Google states that the Core Web Vitals data comes from the Chrome User Experience Report (CrUX), measured from actual user experiences. Blocking crawling via robots.txt or noindexing a page does not prevent the collection of these metrics. In fact, even a page completely blocked for Googlebot can generate CWV data if it receives Chrome traffic.

What you need to understand

Where does Core Web Vitals data actually come from?

The Core Web Vitals are not metrics calculated by Google's bots during crawling. They come from the Chrome User Experience Report (CrUX), a public database that aggregates the real performance measured in the Chrome browser.

When a user visits your site with Chrome — and they have consented to share usage statistics — the browser records the LCP, CLS, and INP of each page visited. This data is then sent back anonymously to CrUX, regardless of any SEO directives.

Why do robots.txt and noindex have no effect on CrUX?

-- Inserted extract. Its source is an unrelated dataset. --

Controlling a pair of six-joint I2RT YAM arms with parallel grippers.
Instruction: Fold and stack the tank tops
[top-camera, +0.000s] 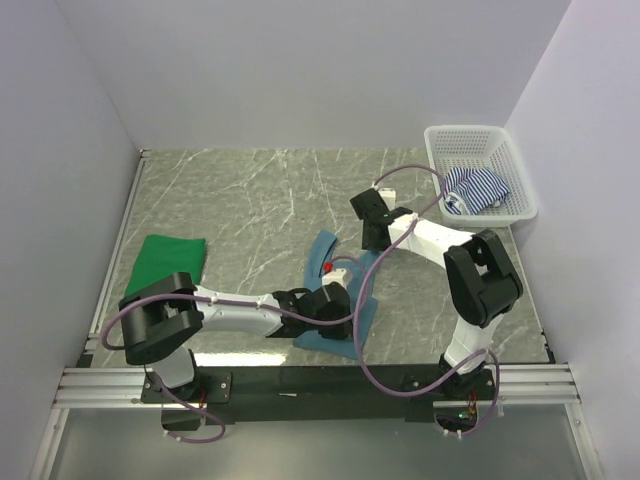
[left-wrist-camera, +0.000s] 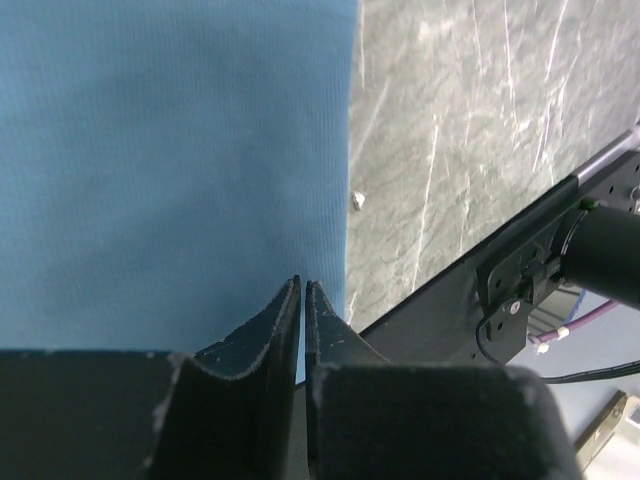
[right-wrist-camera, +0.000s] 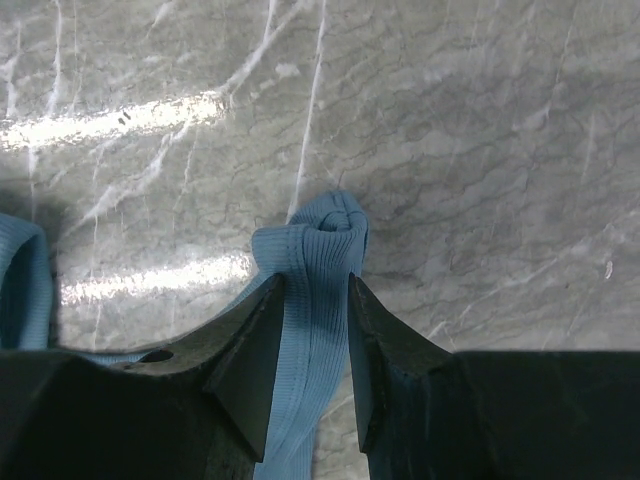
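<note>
The dusty teal-blue tank top (top-camera: 322, 250) lies partly lifted at the table's middle front. My left gripper (top-camera: 333, 300) is shut on its edge; the left wrist view shows a sliver of fabric (left-wrist-camera: 170, 170) between the closed jaws (left-wrist-camera: 303, 285). My right gripper (top-camera: 373, 240) is shut on a bunched strap (right-wrist-camera: 320, 235) of the same top, held above the table, with the jaws (right-wrist-camera: 316, 282) on either side of it. The bright green top (top-camera: 172, 258) lies folded at the left. The navy-and-white striped top (top-camera: 478, 188) lies crumpled in the basket.
The white plastic mesh basket (top-camera: 440, 140) stands at the back right by the wall. White walls close in the marble table (top-camera: 260, 190) on three sides. A black mounting rail (left-wrist-camera: 470, 290) runs along the near edge.
</note>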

The robots.txt file controls what Googlebot can crawl. The noindex tag prevents an URL from being indexed in search results. However, neither of these actions affects the Chrome browser of your visitors.

If a page receives traffic — even minimal — and those visitors are using Chrome, the performance data will be collected. Therefore, you can have a page completely blocked for Googlebot, invisible in the Search Console, but still generating Core Web Vitals in CrUX.

How can a page that is invisible to Google impact my SEO?

This is where it gets tricky. Google uses the CrUX data to evaluate user experience at the domain level. If you have hidden pages (dev, staging, internal pages) that receive internal traffic with poor performance, they can potentially pollute your overall metrics.

Worse yet: a page blocked by robots.txt but accessible directly (via shared link, bookmark) can generate bad CWV signals that impact how Google perceives your domain, even if this page never appears in the SERPs.

  • CrUX collects data from the browser side, not from the server or crawler
  • Robots.txt and noindex have no influence over this collection
  • Any accessible page with Chrome traffic generates Core Web Vitals
  • Polluted metrics can affect the overall reputation of the domain
  • Publicly accessible dev/staging environments are frequent sources of pollution

SEO Expert opinion

Is this statement consistent with real-world observations?

Yes, and it is often a source of confusion among practitioners. Clients regularly find themselves perplexed by CWV data in Search Console for URLs they believe they have blocked. The problem stems from a fundamental misunderstanding: CrUX and indexing are two completely separate streams.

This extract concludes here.